Но сейчас девушка думала только о том, как бы поскорее убежать отсюда. Пальцы Ганны до боли впились в деревянную доску. К ее огромному облегчению Джошуа Макгайр именно в этот момент, быстро проскочив дощатое крыльцо, вошел в дом и радостно посмотрел на мужчин, сидевших за столом.

— Надеюсь, вам понравилась еда, друзья? — любезно спросил он. — Моя дочь — прекрасный повар: она может делать столько всего вкусного из нашего скудного запаса продуктов.

— Да, все здорово, — поддавшись тону Джошуа, пробормотал Стилман.

Труэтт был более красноречивым, сказав, что давно уже не ел так вкусно, и это было тем приятней, что все было приготовлено такой прелестной девушкой.

Под впечатлением сказанного Джошуа с гордостью взглянул на свою дочь и наконец заметил ее бледность и испуг в глазах. В попытке поддержать или защитить ее он подошел поближе к ней. Ганна почувствовала себя спокойнее. Близость отца придала ей некоторую уверенность.

— Рад, что вам понравилась моя дочь, — ласково сказал Джошуа и положил свою сильную руку ей на плечо. — Ганна заслуживает даже большего, чем ты сказал, сын мой. Как говорится в одной хорошей книге: «Она ведет хозяйство в своем доме и не ест хлеб в праздности. Счастье обманчиво, красота увядает, но женщина, боящаяся Господа, должна быть достойна похвалы». У меня послушная дочь, следующая зову своего сердца, — и добавил: — Моими щедрыми молитвами.

Стилман, вытирая рот рукавом, встал и поднял свое ружье, прислоненное к краю стола. Скривив рот, он кинул довольный взгляд на Джошуа.

— Ну так, божий человек, благодарим вас за ваше гостеприимство, но нам пора ехать. До форта Бентон дорога длинная. Вставай, Труэтт.

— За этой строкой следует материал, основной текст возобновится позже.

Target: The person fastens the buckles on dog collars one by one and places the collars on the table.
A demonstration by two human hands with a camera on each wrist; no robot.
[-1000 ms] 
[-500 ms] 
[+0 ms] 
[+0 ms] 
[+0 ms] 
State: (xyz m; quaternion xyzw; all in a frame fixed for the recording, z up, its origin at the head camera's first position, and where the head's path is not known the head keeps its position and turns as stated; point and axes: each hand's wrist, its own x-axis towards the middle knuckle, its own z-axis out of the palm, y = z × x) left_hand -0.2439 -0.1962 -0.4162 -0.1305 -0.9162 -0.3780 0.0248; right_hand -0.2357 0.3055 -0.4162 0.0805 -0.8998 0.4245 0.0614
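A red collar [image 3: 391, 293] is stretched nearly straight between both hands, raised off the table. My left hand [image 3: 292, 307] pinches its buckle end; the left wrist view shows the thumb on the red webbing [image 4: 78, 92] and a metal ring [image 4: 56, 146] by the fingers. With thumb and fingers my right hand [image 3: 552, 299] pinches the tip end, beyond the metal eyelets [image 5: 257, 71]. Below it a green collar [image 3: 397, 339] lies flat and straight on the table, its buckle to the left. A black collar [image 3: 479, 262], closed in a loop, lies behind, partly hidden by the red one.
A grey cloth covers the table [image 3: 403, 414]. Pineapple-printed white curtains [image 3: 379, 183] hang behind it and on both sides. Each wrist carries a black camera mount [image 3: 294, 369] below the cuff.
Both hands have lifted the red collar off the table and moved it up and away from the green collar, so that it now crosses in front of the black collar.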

Поспешно дожевывая последний кусок, Труэтт поднялся, еще раз виновато посмотрев на Ганну. Джошуа вышел вслед за ними. Девушка с тревогой выглянула в открытое окно и увидела, что он разговаривал с гостями, очевидно, о благотворительном пожертвовании для церкви. Однако, видимо, эти уговоры встретили сопротивление, и через несколько минут всадники продолжили свой путь.

Ганна решила не рассказывать отцу о том неприятном инциденте с Ропером. Это ничего не изменит к лучшему, и, кроме того, этих ужасных людей уже нет. Она закрыла глаза, прочитала короткую благодарственную молитву и быстро принялась убирать грязные тарелки. Ее уже, видимо, заждались в школе.

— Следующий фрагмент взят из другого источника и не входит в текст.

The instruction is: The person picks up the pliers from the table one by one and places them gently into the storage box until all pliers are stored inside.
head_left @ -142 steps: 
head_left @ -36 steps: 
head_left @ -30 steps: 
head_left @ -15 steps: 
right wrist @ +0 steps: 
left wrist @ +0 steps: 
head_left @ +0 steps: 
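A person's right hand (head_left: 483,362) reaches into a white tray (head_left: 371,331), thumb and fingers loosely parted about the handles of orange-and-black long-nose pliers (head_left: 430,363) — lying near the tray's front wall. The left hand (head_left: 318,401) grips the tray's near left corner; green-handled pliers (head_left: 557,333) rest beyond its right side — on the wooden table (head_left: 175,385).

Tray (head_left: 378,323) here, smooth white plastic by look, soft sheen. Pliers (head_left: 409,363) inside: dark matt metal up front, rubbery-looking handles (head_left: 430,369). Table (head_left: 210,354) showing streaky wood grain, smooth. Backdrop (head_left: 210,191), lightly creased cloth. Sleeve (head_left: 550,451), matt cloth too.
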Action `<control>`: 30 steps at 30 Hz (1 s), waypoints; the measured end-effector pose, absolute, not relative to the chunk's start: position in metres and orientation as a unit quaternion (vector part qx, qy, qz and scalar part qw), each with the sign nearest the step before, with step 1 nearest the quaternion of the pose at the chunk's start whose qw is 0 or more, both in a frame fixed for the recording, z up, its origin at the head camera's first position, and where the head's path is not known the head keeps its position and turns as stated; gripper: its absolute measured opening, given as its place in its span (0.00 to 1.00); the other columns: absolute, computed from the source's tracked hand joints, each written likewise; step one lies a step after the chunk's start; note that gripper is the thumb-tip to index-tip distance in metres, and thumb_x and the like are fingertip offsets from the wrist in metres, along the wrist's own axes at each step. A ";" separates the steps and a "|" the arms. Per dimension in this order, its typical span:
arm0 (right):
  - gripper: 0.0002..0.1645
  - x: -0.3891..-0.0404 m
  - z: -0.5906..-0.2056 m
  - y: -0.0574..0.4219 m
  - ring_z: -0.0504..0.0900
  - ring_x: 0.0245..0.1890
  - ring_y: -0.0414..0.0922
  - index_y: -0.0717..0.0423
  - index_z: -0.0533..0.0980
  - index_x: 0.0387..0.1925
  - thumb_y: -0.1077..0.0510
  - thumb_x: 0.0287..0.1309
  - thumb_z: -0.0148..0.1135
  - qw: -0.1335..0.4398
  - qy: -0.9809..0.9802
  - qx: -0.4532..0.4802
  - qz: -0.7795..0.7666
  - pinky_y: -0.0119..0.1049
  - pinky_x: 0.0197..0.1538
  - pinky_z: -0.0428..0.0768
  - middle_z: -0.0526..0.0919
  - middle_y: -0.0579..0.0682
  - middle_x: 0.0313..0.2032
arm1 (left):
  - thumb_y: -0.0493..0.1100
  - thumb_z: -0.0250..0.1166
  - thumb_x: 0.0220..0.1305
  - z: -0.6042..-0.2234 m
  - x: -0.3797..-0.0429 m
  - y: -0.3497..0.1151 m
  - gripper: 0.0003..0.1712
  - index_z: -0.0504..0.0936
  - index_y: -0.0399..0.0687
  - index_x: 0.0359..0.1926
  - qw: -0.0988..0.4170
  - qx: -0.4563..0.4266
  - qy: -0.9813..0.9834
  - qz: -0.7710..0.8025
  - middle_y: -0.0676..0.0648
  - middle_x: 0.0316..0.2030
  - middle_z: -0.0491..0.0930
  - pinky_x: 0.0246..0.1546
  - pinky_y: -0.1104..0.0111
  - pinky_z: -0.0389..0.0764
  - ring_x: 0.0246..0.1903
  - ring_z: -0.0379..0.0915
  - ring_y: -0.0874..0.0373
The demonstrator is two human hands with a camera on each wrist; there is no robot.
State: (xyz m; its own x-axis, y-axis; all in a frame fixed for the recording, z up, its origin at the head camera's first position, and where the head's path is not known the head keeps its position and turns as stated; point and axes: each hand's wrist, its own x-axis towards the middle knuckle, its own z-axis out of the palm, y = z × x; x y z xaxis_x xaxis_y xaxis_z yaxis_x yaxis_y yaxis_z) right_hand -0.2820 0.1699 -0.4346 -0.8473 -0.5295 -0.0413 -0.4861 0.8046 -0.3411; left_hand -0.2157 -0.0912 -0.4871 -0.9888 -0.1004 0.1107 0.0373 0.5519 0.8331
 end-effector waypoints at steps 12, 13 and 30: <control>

Трое всадников выбрались по крутому склону из долины и остановились, чтобы дать отдых своим запыхавшимся лошадям. От вершин деревьев в воздух лениво поднимались тонкие струйки дыма. Ропер пристально, сузив глаза, посмотрел вниз.

— Я все-таки считаю, что ты должен был позволить мне захватить с собой эту гордую маленькую сучку, — проворчал он, осторожно потрогав свою обожженную шею. — Вон какой ожог. Она мне еще заплатит за это!

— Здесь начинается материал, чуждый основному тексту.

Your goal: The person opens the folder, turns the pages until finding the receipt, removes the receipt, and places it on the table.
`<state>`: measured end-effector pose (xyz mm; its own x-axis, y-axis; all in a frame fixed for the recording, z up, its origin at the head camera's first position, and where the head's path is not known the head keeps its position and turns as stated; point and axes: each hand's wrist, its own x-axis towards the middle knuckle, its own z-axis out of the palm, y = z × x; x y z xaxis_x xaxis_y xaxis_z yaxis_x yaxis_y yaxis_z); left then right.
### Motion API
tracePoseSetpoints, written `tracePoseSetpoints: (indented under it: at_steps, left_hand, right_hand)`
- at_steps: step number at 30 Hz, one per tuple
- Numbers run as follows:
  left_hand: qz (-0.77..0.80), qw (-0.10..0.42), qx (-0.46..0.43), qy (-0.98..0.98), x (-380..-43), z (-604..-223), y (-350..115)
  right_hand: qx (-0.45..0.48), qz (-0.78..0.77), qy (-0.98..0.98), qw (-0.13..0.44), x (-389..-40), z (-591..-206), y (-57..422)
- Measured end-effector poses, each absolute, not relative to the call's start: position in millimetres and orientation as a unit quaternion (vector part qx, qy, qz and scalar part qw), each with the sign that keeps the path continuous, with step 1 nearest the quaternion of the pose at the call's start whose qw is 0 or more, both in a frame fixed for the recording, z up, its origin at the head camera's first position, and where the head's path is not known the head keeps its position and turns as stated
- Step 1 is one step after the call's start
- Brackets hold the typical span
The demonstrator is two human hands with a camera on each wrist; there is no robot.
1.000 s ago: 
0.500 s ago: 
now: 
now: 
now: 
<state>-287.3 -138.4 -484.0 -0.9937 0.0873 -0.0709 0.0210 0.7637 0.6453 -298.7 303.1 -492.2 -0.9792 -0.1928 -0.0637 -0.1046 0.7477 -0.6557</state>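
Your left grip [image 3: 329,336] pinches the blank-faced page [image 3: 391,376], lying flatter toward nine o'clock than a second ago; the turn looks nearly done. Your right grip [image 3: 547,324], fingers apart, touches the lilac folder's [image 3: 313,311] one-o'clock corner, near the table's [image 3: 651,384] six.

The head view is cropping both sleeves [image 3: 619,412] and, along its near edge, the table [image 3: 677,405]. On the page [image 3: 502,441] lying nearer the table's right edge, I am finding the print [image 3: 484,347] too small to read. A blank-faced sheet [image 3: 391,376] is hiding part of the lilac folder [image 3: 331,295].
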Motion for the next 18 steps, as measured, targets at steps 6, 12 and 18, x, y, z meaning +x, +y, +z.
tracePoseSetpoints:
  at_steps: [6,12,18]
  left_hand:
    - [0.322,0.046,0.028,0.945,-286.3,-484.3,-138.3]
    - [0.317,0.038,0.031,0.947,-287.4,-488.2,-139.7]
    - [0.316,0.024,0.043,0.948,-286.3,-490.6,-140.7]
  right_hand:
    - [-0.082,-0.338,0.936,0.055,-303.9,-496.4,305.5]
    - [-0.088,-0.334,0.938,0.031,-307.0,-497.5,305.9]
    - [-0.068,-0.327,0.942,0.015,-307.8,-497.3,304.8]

— Черт возьми, да у тебя уже давно есть шрам, Ропер! — сказал Стилман с беззаботным смешком. — Одним больше, одним меньше, какая разница? В любом случае у нас нет на это времени. Браттон уже у нас на хвосте, и надо поторапливаться. Мы оторвались от него в Биттеррутских горах, но от Олдерского ущелья он снова нас настигает. Черт возьми, он единственный, от кого мы еще не отвертелись. Ты считаешь, это золото Браттона мы украли?

Все еще ощупывая обожженную шею, Ропер пробормотал:

— Не все ли равно. Если он доберется до нас, получит очень щедрое вознаграждение. Чертов Генри Плюммер, я думал, что он схватит Браттона.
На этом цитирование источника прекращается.